Transcribe the full listing so that each line reads as it does in the original.

Segment Start: Given information

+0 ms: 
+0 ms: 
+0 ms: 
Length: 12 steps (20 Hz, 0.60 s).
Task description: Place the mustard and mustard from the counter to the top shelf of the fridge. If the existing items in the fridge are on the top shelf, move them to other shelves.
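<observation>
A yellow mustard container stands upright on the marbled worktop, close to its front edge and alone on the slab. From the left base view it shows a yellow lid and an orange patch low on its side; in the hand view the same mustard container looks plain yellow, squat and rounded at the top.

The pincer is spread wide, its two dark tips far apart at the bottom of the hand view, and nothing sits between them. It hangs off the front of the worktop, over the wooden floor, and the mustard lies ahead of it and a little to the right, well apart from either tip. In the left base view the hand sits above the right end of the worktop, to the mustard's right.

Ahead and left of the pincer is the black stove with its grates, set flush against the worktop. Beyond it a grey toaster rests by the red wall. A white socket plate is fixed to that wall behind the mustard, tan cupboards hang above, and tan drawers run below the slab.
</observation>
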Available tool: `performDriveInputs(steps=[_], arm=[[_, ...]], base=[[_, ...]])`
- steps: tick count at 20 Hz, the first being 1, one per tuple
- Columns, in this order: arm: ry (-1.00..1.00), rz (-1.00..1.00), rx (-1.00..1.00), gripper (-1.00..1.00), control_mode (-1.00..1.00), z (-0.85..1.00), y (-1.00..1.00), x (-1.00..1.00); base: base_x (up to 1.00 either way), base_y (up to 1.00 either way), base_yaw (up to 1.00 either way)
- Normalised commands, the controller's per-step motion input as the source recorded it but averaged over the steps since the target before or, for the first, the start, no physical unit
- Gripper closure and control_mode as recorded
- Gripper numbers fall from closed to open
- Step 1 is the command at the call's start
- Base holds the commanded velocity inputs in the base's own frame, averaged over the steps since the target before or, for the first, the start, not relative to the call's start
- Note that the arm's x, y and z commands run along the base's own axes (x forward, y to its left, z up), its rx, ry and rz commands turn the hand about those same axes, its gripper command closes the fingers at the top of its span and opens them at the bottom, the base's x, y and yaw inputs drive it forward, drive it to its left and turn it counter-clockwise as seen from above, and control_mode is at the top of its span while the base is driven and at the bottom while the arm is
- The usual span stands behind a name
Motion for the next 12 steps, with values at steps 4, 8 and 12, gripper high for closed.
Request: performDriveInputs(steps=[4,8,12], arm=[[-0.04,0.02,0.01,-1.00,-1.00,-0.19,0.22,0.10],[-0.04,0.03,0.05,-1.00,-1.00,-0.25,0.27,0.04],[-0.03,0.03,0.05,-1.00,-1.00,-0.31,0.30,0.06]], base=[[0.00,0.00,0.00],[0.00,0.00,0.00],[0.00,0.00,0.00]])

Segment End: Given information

**Result for this task:**
+0 ms: 
+0 ms: 
+0 ms: 
Length: 12 steps (20 Hz, 0.60 s).
Task description: Place the mustard and mustard from the counter to the top shelf of the fridge. If the existing items in the fridge are on the top shelf, move them to other shelves.
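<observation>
A yellow mustard container stands upright on the marbled worktop, close to its front edge and alone on the slab. From the left base view it shows a yellow lid and an orange patch low on its side; in the hand view the same mustard container looks plain yellow, squat and rounded at the top.

The pincer is spread wide, its two dark tips far apart at the bottom of the hand view, and nothing sits between them. It hangs off the front of the worktop, over the wooden floor, and the mustard lies ahead of it and a little to the right, well apart from either tip. In the left base view the hand sits above the right end of the worktop, to the mustard's right.

Ahead and left of the pincer is the black stove with its grates, set flush against the worktop. Beyond it a grey toaster rests by the red wall. A white socket plate is fixed to that wall behind the mustard, tan cupboards hang above, and tan drawers run below the slab.
</observation>
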Available tool: `performDriveInputs(steps=[_], arm=[[_, ...]], base=[[_, ...]])`
- steps: tick count at 20 Hz, the first being 1, one per tuple
- Columns, in this order: arm: ry (-1.00..1.00), rz (-1.00..1.00), rx (-1.00..1.00), gripper (-1.00..1.00), control_mode (-1.00..1.00), z (-0.85..1.00), y (-1.00..1.00), x (-1.00..1.00); base: base_x (up to 1.00 either way), base_y (up to 1.00 either way), base_yaw (up to 1.00 either way)
- Normalised commands, the controller's per-step motion input as the source recorded it but averaged over the steps since the target before or, for the first, the start, no physical unit
- Gripper closure and control_mode as recorded
- Gripper numbers fall from closed to open
- Step 1 is the command at the call's start
- Base holds the commanded velocity inputs in the base's own frame, averaged over the steps since the target before or, for the first, the start, not relative to the call's start
- Note that the arm's x, y and z commands run along the base's own axes (x forward, y to its left, z up), its rx, ry and rz commands turn the hand about those same axes, its gripper command closes the fingers at the top of its span and opens them at the bottom, the base's x, y and yaw inputs drive it forward, drive it to its left and turn it counter-clockwise as seen from above, and control_mode is at the top of its span while the base is driven and at the bottom while the arm is
- The usual span stands behind a name
Motion for the next 12 steps, with values at steps 4, 8 and 12, gripper high for closed.
Request: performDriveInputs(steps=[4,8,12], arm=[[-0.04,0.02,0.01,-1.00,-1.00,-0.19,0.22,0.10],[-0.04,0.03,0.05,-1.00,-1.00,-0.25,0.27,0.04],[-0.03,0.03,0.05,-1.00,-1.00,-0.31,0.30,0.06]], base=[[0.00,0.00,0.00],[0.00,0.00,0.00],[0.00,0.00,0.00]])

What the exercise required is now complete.